You play as a stakeholder with values, goals, constraints, and assets.

Agreements: Formalized exchanges between actors. These can be bilateral (asymmetric) or multilateral (symmetric).

Obligations: What you commit to do.

Benefits: What you get in return.

Board of Agreements: Visually maps actors ⇄ agreements with string and post-it connections.

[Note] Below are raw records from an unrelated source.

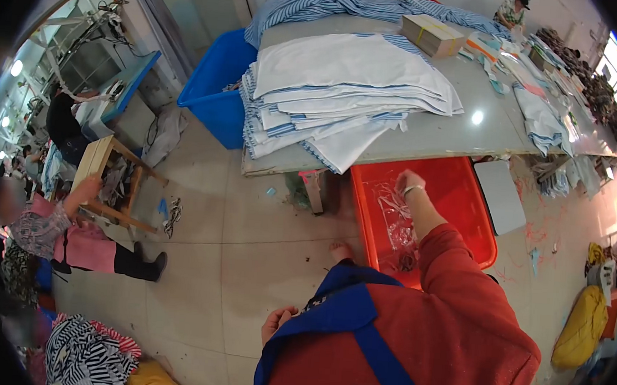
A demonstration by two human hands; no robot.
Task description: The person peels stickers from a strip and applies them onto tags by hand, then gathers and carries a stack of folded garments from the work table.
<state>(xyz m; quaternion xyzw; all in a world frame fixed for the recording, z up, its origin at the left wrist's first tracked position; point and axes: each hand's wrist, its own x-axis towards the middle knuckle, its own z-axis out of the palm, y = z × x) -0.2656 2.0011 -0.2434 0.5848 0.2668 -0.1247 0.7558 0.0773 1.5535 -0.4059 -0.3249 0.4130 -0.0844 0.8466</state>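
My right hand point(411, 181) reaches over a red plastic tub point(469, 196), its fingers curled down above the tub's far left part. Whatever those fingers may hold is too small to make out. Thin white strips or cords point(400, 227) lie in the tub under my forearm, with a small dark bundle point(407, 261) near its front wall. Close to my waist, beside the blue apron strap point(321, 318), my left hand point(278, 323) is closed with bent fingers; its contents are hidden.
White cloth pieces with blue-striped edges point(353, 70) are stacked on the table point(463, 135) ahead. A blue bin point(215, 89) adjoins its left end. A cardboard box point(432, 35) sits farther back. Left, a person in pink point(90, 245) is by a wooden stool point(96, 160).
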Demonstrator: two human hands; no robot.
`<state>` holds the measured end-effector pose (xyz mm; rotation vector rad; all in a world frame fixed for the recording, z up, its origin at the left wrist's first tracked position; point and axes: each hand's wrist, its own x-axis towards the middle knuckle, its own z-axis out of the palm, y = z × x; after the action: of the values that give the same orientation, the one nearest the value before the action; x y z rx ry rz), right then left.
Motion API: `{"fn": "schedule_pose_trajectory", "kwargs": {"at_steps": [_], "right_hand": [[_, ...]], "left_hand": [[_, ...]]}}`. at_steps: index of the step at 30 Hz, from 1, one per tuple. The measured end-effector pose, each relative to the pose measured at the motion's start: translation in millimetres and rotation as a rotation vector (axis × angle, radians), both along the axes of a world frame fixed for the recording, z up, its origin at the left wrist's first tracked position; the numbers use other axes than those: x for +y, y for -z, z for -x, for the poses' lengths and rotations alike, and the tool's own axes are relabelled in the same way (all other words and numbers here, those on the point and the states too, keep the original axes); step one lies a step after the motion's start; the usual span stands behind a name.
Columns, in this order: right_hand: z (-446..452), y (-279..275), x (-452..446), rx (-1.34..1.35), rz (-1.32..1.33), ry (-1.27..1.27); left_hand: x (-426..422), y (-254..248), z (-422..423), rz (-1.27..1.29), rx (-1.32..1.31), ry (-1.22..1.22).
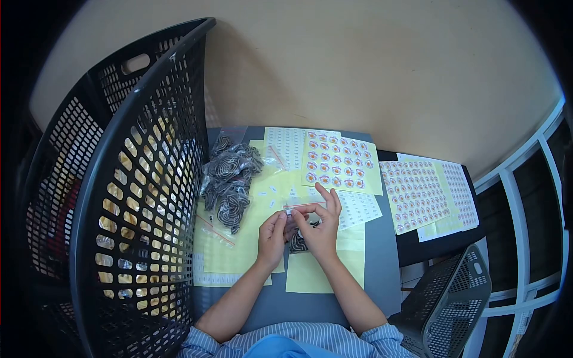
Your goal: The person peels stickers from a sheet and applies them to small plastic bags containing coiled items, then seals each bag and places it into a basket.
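Note:
A small clear zip bag (298, 242) with dark coiled cord-like pieces inside is held low over the table, its red zip strip facing away from me. My left hand (272, 240) grips the bag's left side with thumb and fingers. From the right, my right hand (322, 230) pinches near the bag's top, its outer fingers raised. A tiny white label (289, 212) shows between the fingertips; which hand bears it is hard to make out. Left of my hands lies a pile of similar filled bags (230, 173).
A tall black perforated basket (137, 89) with yellowish packets stands at left. Sticker sheets (337, 158) and yellow backing paper (239, 256) cover much of the grey table (382, 262). More sticker sheets (415, 197) lie on a black surface at right, above another basket (444, 304).

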<state>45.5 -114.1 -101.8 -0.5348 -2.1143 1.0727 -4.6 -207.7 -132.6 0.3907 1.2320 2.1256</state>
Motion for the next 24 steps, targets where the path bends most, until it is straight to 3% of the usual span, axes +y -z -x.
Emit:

Game Flow (110 minutes total)

Setup (20 min)

  • Intro + rules overview (Z)
  • Scenario overview (D)
  • Role cards distributed (V)
  • Explanation of board and materials (V)

Free Play (60 min)

  • Players discuss their roles in relation to the scenario
  • Negotiate creatively within your character's values and constraints
  • Form agreements with other players and connect them on the board

Debrief (30 min)

  • Walk through the agreement network
  • Reflect: What worked? What was hard? What patterns emerged?

What We 'll Learn

  • How values and constraints shape negotiations
  • How governance models emerge from interaction
  • How complexity can be visualized and navigated
  • How collaboration requires trust, creativity, and compromise

Materials We'll Use

  • Role Cards (your character)
  • Cork board or whiteboard
  • Tacks (nodes), string (edges), post-its (terms)
  • Markers for annotations

Facilitator's Role

  • Set tone: This is about learning, not winning.
  • Keep players engaged and reflective.
  • Help document agreements on the board.
  • Prompt discussion, not decisions.